## TASK INSTRUCTIONS
Give back only one number: how many lines in the data below contain the word "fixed".

======

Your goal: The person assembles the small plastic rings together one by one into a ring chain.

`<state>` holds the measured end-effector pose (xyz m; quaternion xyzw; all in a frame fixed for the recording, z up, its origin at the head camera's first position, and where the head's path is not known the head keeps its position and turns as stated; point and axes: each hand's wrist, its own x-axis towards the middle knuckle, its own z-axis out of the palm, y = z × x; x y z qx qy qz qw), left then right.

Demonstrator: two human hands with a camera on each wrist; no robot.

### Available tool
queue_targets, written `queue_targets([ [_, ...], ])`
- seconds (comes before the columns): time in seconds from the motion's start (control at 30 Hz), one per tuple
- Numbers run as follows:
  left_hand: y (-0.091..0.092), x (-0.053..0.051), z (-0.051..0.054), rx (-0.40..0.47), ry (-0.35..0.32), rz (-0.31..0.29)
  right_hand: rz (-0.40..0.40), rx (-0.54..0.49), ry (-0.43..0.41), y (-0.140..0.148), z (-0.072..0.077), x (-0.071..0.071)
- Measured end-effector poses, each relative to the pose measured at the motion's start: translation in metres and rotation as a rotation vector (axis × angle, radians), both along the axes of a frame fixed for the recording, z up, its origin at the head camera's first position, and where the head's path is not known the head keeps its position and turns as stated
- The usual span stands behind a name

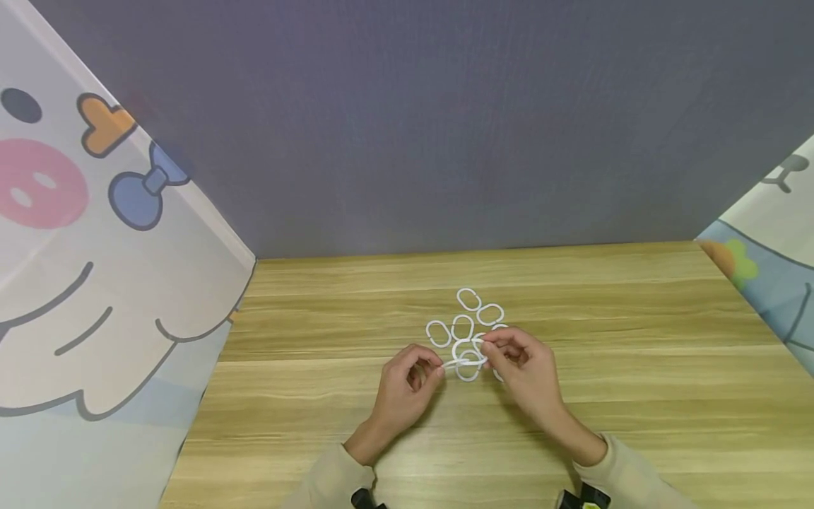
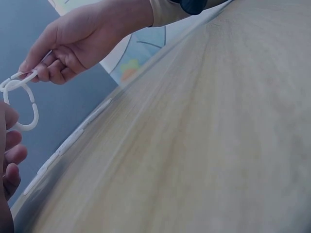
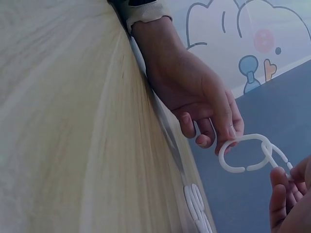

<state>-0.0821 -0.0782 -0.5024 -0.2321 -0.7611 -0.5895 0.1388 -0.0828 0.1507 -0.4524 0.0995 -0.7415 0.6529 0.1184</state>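
Observation:
My left hand point(image 1: 405, 385) pinches a white C-shaped ring point(image 3: 222, 158) between thumb and fingertips, a small gap showing in its lower side. My right hand point(image 1: 528, 371) pinches another white ring point(image 3: 280, 153), which also has a gap. These two rings pass through each other, raised off the table in both wrist views. Under and beyond the hands in the head view, several similar white rings lie loosely grouped on the wood, including one at the left point(image 1: 427, 332) and one farthest back point(image 1: 458, 298). The right fingers partly cover some of them.
The wood-grained table point(image 1: 305, 410) meets a grey upright panel point(image 1: 445, 141) at its back edge. Cartoon-printed panels stand at the left point(image 1: 127, 318) and at the right point(image 1: 779, 261).

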Motion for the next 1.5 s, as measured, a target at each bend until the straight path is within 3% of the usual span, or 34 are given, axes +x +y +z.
queue_targets([
  [0.17, 0.0, 0.0, 0.0, -0.01, 0.023, -0.014, 0.035, -0.035, 0.039, -0.002, 0.001, 0.002],
  [0.53, 0.0, 0.002, 0.001, 0.02, -0.012, -0.051, 0.075, -0.033, 0.05, -0.004, -0.001, 0.005],
  [0.73, 0.001, 0.0, -0.001, 0.074, 0.063, -0.07, 0.093, -0.02, 0.052, -0.006, -0.002, 0.006],
  [0.87, 0.0, -0.002, -0.003, 0.096, 0.1, -0.053, 0.106, -0.003, 0.058, -0.007, -0.003, 0.007],
  [1.2, 0.0, 0.0, 0.0, 0.119, 0.055, 0.005, 0.193, 0.008, 0.039, -0.008, -0.009, 0.008],
  [1.5, 0.002, -0.001, -0.001, 0.13, 0.021, 0.066, 0.208, 0.037, 0.01, -0.005, -0.012, 0.004],
])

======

## SOLUTION FOR THIS PROBLEM
2